The Pipettes
“Earth Vs.the Pipettes“
Große Veränderungen bei den Pipettes: das 50’s- und 60’s-orientierte Damenquartett aus Brighton/UK schrumpfte zum Duo mit Herrenbegleitung, auch modisch und musikalisch sind The Pipettes kaum wiederzuerkennen. Die verbliebenen Schwestern Gwenno und Ani Saunders hängten die Polkadot-Petticoats in den Schrank, warfen sich stattdessen in glitzernde Space-Outfits und lassen auf „Earth vs. The Pipettes“ die 1980’er-Jahre aufleben.
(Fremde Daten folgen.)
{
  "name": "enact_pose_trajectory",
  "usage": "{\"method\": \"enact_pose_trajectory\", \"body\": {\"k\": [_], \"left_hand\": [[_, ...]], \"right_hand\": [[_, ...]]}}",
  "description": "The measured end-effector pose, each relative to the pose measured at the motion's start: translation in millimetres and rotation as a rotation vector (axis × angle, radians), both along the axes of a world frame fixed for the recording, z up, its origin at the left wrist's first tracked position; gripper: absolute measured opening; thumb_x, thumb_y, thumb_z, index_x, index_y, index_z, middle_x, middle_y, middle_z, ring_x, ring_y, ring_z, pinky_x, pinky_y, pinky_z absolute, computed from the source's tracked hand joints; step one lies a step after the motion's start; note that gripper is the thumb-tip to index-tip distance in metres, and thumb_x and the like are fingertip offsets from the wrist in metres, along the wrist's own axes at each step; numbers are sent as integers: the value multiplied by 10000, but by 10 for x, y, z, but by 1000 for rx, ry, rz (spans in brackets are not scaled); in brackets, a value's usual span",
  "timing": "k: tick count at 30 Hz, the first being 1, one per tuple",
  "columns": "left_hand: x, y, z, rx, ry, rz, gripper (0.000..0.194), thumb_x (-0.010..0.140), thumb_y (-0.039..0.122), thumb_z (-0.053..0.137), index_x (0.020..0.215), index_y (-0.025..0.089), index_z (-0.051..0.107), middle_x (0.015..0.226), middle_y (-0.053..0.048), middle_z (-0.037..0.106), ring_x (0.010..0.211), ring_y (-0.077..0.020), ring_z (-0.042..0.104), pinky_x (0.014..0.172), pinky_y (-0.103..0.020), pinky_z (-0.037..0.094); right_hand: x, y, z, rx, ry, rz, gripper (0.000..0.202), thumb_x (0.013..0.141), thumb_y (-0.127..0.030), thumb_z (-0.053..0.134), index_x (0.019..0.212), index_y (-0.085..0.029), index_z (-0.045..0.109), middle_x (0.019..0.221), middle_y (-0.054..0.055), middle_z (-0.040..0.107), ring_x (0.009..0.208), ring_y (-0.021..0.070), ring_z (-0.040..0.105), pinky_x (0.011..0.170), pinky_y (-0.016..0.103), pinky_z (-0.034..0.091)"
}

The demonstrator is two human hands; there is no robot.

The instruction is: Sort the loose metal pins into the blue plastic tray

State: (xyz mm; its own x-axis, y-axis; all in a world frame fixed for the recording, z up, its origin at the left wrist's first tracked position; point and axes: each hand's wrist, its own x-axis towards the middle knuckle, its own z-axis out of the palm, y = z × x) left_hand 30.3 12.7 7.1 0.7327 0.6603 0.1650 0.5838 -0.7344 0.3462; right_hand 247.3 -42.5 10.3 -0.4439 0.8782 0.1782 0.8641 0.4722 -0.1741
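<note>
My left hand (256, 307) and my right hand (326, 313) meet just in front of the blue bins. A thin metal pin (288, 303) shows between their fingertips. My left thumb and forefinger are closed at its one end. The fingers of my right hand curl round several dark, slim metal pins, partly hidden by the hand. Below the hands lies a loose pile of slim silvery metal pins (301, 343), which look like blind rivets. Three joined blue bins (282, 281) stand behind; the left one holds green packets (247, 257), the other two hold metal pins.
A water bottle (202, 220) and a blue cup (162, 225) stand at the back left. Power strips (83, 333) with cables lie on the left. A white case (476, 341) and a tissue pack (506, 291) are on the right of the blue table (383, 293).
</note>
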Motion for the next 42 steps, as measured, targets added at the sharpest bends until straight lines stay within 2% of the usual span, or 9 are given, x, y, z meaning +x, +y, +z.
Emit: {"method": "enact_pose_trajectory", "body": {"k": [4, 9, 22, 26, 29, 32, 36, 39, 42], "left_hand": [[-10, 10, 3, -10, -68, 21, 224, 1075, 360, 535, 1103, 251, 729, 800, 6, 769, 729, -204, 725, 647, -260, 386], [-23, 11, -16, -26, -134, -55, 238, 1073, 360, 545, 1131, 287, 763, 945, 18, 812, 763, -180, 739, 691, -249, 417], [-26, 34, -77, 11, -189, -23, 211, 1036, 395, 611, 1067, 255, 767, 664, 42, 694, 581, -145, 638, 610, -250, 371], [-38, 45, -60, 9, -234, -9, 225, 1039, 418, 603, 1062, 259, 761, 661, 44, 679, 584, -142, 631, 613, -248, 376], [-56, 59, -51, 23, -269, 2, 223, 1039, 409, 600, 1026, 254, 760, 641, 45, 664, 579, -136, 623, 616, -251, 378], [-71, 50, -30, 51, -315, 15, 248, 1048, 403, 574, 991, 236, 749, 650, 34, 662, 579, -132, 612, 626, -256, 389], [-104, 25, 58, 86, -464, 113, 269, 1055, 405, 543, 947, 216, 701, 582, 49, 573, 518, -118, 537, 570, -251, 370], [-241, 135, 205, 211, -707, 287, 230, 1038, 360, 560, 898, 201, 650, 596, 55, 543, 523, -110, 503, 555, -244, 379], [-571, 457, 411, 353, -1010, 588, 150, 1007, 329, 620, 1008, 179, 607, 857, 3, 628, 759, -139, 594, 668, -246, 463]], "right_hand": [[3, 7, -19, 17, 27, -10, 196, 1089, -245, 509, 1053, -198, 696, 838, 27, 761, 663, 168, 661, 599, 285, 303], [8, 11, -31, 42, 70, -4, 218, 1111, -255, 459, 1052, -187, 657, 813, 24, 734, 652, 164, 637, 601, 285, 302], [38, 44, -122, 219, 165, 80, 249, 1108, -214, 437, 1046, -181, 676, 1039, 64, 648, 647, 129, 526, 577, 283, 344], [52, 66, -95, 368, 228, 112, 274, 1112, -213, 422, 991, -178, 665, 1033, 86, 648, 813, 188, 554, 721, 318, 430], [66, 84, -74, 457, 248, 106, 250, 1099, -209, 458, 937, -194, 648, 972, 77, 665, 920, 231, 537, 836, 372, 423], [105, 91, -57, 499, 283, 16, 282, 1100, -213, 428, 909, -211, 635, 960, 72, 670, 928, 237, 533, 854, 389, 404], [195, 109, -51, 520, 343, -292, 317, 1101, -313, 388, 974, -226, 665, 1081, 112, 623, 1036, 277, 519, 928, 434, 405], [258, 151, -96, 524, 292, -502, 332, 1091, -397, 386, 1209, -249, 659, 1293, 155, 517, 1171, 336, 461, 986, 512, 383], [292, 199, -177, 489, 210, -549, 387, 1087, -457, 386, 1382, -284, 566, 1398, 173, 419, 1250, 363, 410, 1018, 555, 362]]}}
Neuerfindungen sind ja grundsätzlich nichts Schlechtes, schade nur, dass der Pipettes-Relaunch ein bisschen oll daherkommt. Schon das übergestülpte Setting wirkt reichlich abgefrühstückt (Erdenbewohner gegen Pipettes from outer Space, uahh, gähn), und auch das musikalische Konzept von Producer Martin Rushent hätte der Überarbeitung eines, nun ja, moderneren Erdlings bedurft. Die Idee, fröhlichen Discopop á la Abba, Bananarama, Pointer Sisters oder Silver Convention in die Neuzeit zu transferieren, ist an sich sehr hübsch. Songs wie „Ain’t No Talkin`“, „Stop the Music“ oder „I Always Planned to Stay“ reichen in punkto Eingängigkeit auch an die Hits der Vorbilder heran, aber in Gänze klingt „Earth vs. The Pipettes“ so, als hätte Mr. Rushent seit seinem Producer-Geniestreich, Human Leagues „Dare“ von 1981, keine neue Musik mehr gehört. Spätestens hier sollte klar geworden sein: die Pipetten überlassen älteren Herren viel zu viel. Verschweigen wir es nicht, auch die ursprünglichen Pipettes mitsamt ihres Phil Spector-Ronettes-Appeals entstanden in Männerhirnen, unter anderem dem ihres Managers Bobby Barry. Aber der wimpernbetuschte Charme von Hits wie „Pull Shapes“ und „Your Kisses Are Wasted On Me“ war unschlagbar, versprühte Spaß und Originalität. Die „neuen“ Pipettes kramen zwar weiterhin im Retro-Fundus herum, klingen aber wie eine zweitklassige Abba-Coverband. Dafür sollten sich Gwenno und Ani eigentlich zu schade sein.